Mount Olympus is perhaps the most thoroughly fictionalized place in Greece (which is saying something). Known as the ancient home of Zeus and the gods, the mythical mountain has been portrayed as a sort of Utopia above the clouds in numerous films. More recently, an “Age of the Gods” game series has been developed. Showcasing the beauty of Mount Olympus, the series uses animated, superhero-like interpretations of Greek gods to attract an audience. It’s just the latest in a line of interpretations that make Olympus seem like a fantasy realm of sorts.

That’s more or less what it is in mythology, but the important distinction is that Mount Olympus itself is not a myth. Located near Thessaly, it’s a very real mountain, towering over the sea at almost 3,000m. People hike the mountain from a town called Litochoro, and there are places to stop and rest for the night along the hike.


One of the best-known ancient Greek tales is that of theMinotaurr. Legend has it that King Minos, who ruled Crete and was the son of Zeus, was cursed by the gods to have a son who was half-man and half-bull. This son – the “minotaur” – is among the most feared and intriguing monsters of the ancient world. Minos built a labyrinth for the minotaur to dwell in, with unfortunate visitors or prisoners driven to try to escape his wrath within the walls. It’s a legend that’s still familiar to day, and even seems to have inspired a recent game about characters stuck in a trap of elaborate design.

Unfortunately, there is no labyrinth to visit in real life – at least not definitely. But Kommos, on the southern coast of Crete, may in fact contain some of its walls. This is known to have been the home of King Minos, and with well-preserved ruins, you can still explore it, and possibly even get a little bit lost within.


The Delphic Oracle is another famous character of Greek legend, and is likely rooted in some form of reality.
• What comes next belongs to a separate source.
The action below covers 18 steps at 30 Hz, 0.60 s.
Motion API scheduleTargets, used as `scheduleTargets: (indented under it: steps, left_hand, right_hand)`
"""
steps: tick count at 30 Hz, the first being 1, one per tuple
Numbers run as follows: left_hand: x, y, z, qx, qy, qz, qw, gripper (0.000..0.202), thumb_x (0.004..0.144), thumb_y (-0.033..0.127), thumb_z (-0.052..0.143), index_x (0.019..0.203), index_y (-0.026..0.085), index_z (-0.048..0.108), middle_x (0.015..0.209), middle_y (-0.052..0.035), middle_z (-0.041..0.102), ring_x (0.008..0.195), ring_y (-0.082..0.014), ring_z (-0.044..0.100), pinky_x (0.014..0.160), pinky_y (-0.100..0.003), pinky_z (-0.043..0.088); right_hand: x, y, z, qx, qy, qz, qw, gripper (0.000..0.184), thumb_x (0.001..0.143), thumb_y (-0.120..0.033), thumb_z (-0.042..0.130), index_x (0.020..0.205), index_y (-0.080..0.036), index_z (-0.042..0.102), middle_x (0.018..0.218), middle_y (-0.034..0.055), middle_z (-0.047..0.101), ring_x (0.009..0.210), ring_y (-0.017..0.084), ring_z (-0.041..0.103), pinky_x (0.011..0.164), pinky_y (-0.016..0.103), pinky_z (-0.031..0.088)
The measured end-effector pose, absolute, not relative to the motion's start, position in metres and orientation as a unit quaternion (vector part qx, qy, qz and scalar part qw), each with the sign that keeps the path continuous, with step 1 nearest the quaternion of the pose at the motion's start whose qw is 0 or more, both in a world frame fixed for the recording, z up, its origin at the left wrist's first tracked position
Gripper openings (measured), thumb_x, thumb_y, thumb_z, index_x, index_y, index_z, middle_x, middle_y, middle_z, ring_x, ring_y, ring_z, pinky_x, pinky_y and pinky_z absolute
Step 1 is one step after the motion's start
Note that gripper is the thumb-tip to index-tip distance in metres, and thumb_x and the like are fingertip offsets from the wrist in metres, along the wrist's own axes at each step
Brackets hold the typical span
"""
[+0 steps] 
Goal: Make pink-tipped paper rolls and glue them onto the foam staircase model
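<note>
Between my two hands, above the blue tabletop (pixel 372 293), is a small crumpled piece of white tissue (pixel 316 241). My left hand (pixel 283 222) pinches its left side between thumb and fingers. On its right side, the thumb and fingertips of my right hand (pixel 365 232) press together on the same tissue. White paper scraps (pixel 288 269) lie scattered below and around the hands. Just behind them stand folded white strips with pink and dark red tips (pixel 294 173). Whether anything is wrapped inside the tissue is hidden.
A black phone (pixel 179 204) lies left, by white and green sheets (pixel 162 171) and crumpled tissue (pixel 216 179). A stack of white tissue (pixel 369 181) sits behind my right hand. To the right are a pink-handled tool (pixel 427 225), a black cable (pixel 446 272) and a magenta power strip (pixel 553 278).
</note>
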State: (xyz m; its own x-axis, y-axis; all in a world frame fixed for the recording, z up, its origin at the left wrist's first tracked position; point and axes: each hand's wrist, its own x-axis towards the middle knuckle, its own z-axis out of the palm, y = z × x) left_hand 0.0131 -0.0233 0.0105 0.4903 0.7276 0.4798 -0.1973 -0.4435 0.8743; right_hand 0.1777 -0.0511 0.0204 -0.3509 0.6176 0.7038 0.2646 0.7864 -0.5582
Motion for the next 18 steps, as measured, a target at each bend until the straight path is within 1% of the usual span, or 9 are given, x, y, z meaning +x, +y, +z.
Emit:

Films like 300 among others have presented a stylized, fictionalized version of the oracle, but the truth is likely that there was simply a high priestess in the area who was trusted for certain kinds of advice.

Nowadays Delphi is a fantastic place to visit largely from a visual perspective. Located on the side of Mount Parnassus, the Delphic ruins are actually designated as a UNESCO World Heritage site, and standing among the ruins looking out on the surrounding land is something visitors won’t soon forget.

Have you ever been to Greece? Where would you recommend?